The 30/60/90 framework

During exercise that lasts longer than about 60 minutes, you need to be taking carbohydrates in. How much depends on the duration and intensity of the session.

  • Up to about 90 minutes: aim for 30 to 45 grams of carbohydrate per hour.

  • 90 minutes to three hours: aim for 45 to 60 grams per hour.

  • Beyond three hours: up to 90 grams per hour is achievable with the right combination of glucose and fructose sources, because they use different transport pathways in the gut.

These numbers feel large to a lot of athletes at first. The gut needs training just like legs do. Start at the lower end and gradually increase over weeks of consistent practice. Gastrointestinal issues during races are almost always a result of trying intake levels in competition that haven't been practised in training.

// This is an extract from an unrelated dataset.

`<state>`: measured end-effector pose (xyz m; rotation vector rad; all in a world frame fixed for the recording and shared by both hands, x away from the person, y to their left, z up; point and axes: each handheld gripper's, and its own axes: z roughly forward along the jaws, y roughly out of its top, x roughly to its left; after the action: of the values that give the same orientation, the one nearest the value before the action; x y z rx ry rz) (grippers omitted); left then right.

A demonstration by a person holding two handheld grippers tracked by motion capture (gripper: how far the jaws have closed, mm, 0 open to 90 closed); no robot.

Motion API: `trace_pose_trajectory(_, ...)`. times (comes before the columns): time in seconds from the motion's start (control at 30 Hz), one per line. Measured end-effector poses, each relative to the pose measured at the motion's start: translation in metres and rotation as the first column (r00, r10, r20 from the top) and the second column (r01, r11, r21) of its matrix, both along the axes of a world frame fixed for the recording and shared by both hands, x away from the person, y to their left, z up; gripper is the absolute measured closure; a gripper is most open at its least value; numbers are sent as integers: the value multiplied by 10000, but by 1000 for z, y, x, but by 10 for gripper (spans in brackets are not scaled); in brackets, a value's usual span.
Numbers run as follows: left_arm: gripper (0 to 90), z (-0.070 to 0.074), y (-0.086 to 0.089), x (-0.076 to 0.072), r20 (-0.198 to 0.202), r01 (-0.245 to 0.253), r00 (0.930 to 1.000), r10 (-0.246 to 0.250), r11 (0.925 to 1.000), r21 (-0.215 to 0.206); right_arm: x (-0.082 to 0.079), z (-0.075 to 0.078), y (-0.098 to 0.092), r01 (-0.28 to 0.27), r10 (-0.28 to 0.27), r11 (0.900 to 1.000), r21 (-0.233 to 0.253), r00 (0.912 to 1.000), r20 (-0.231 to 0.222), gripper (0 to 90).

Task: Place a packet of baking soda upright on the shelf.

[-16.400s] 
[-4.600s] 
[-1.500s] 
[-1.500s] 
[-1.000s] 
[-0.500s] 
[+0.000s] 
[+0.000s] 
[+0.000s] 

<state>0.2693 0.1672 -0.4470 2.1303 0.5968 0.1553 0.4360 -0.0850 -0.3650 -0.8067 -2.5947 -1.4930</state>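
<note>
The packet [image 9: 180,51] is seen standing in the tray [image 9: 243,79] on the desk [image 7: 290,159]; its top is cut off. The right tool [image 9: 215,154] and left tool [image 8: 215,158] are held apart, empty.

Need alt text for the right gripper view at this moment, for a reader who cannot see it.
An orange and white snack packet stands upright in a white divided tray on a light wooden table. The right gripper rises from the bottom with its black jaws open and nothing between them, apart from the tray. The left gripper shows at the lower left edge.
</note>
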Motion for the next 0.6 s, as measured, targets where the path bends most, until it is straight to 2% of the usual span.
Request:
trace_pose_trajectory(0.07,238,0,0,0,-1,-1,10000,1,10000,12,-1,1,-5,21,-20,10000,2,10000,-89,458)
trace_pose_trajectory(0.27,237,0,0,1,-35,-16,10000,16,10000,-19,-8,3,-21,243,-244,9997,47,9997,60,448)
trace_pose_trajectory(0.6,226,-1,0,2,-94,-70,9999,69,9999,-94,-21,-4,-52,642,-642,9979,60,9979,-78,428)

Why low-carb fails endurance athletes

Fat oxidation is a real thing. Your body does burn fat as fuel, particularly at low intensities. Some athletes have trained their fat metabolism to be quite efficient. But fat cannot be converted to energy quickly enough to sustain efforts above roughly 60 to 70 percent of maximum heart rate.

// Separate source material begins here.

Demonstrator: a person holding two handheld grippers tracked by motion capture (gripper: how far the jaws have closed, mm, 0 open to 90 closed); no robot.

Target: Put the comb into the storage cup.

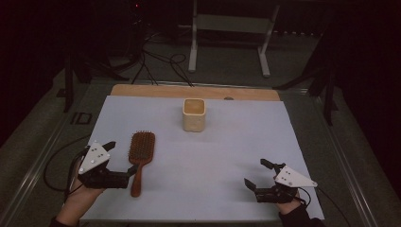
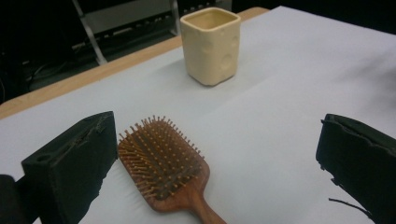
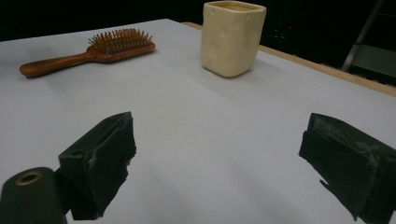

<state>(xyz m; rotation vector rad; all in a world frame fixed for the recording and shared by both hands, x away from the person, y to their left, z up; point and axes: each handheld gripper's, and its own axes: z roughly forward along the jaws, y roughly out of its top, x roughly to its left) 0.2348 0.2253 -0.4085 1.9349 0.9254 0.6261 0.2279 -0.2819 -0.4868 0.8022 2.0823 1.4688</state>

For anyone doing intervals, tempo runs, hard group rides, races or really any session that involves sustained effort, glycogen is what makes it possible. Running low on it mid-session is not a fitness problem. It is a fuelling problem.

Low-carb approaches may have a place for very specific athletes in very specific contexts. For most endurance athletes training regularly, restricting carbohydrates means restricting performance.


Carbs and your training week

Not every day requires the same amount of carbohydrate. A rest day or easy recovery session doesn't demand the same glycogen stores as a long ride or a track session. Eating more carbs on hard days and slightly fewer on easy days, sometimes called carb periodisation, lets you fuel the sessions that matter without eating more than you need overall.

The principle is simple: match your carbohydrate intake to the energy demands of the day. Fuel the work that needs fuelling.